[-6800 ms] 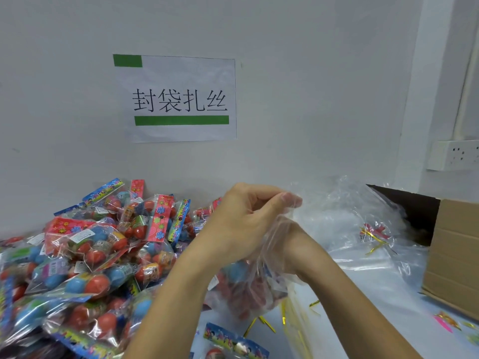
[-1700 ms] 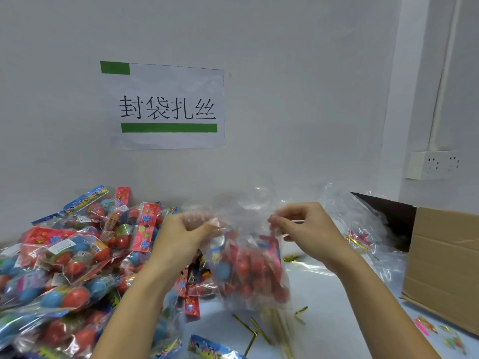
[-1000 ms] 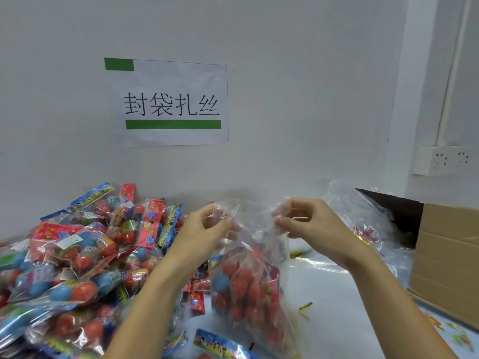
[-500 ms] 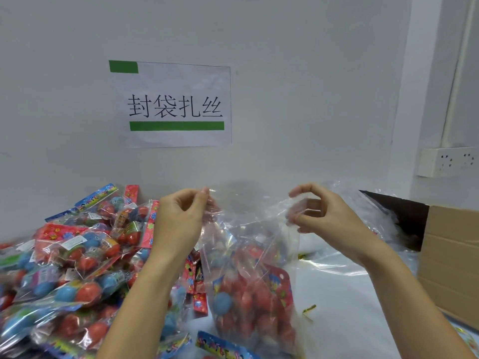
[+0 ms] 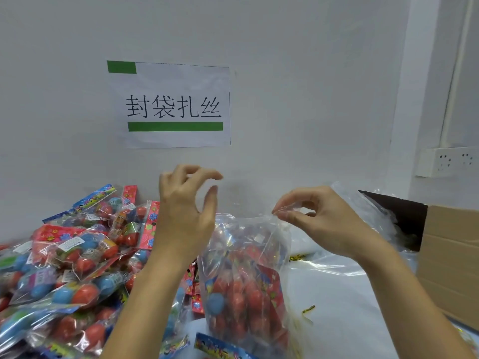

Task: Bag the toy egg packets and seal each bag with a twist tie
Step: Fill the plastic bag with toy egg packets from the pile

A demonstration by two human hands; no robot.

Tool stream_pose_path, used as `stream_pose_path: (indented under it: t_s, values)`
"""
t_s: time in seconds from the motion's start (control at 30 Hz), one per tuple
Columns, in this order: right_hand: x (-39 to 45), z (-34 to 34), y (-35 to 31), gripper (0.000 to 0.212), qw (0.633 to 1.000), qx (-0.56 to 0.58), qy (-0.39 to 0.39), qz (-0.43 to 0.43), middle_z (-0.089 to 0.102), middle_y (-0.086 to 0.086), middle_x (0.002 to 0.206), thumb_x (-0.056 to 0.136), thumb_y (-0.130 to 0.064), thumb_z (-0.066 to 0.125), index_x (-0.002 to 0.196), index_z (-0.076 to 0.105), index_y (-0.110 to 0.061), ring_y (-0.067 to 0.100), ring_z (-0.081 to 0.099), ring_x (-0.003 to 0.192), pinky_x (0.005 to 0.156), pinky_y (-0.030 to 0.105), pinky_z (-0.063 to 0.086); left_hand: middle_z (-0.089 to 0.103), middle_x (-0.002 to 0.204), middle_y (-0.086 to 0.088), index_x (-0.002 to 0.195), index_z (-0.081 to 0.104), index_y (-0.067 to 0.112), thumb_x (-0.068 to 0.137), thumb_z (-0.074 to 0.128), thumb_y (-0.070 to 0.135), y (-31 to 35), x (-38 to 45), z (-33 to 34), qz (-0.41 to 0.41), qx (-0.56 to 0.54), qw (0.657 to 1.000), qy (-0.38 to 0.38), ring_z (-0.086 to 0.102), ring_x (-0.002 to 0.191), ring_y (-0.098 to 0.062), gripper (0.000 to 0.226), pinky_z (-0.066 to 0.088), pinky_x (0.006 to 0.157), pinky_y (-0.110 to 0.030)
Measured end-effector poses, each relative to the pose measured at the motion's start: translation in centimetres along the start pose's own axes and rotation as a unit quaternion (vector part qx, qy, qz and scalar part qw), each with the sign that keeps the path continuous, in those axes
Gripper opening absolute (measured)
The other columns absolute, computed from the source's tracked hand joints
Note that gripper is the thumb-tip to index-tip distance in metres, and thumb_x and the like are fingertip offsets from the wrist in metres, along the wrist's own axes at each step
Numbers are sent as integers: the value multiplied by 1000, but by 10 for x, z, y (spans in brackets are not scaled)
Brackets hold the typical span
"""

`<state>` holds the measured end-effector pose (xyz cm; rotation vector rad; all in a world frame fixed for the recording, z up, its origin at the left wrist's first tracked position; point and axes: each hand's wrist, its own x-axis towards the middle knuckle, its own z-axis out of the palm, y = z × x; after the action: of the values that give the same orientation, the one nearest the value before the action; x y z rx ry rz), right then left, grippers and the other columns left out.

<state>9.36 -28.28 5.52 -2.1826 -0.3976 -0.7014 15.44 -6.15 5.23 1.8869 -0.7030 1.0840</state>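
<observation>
A pale grey wall (image 5: 298, 73) fills the background, with a paper sign (image 5: 176, 104) carrying green bars and black characters taped above the hands. Under them lies a white table (image 5: 350, 307). The right hand (image 5: 318, 218) pinches the top edge of a clear plastic bag (image 5: 248, 268) between thumb and forefinger, holding it upright; the bag, just below and between the two hands, holds red and blue toy egg packets (image 5: 241, 299). The left hand (image 5: 186, 206) is raised beside the bag's mouth, fingers loosely bent and spread, holding nothing. To the left of the left hand a heap of loose packets (image 5: 67, 260) spreads across the table. A gold twist tie (image 5: 307, 309) lies below the right forearm. Beyond the right hand sit crumpled empty bags (image 5: 368, 211) and a cardboard box (image 5: 451, 255); a wall socket (image 5: 448, 161) is above them.
</observation>
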Motion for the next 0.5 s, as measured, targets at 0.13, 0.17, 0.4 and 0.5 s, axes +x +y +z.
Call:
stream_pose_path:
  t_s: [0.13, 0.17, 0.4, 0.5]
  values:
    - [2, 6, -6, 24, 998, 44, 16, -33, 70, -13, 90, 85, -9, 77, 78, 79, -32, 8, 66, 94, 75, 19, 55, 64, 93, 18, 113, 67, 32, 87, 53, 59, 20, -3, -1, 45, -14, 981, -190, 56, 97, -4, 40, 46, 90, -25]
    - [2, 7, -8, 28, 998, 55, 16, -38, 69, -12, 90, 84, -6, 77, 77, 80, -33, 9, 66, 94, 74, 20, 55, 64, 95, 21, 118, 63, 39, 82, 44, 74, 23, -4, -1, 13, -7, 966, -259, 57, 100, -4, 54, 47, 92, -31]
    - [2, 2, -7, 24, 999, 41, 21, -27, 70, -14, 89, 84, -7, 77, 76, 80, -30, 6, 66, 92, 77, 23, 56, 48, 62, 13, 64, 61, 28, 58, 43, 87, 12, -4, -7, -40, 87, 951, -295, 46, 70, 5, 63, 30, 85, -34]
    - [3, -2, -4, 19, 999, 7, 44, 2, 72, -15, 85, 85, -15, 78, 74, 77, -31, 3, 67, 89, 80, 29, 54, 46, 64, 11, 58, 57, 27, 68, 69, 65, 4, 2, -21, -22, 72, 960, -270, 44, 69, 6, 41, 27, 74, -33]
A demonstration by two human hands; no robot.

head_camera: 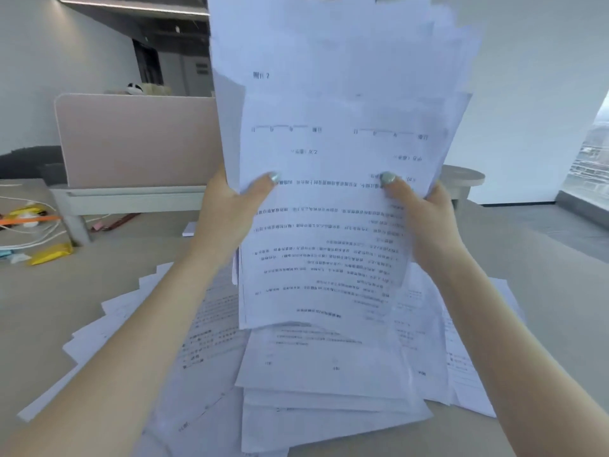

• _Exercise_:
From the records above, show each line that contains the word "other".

• _Solution_:
The other columns absolute, computed from the source's tracked hand joints
`<state>` holds the measured end-effector pose (xyz cm; rotation vector rad; all in a world frame fixed for the recording, z up, its origin at the left wrist's first tracked position; point and axes: each hand's wrist, its own x-axis towards the middle knuckle, its own z-axis out of the palm, y = z × x; after the action: of the values that give the same orientation, the one nearest the value before the action; x y z rx ry rz), right then left, grippers and the other columns left out.

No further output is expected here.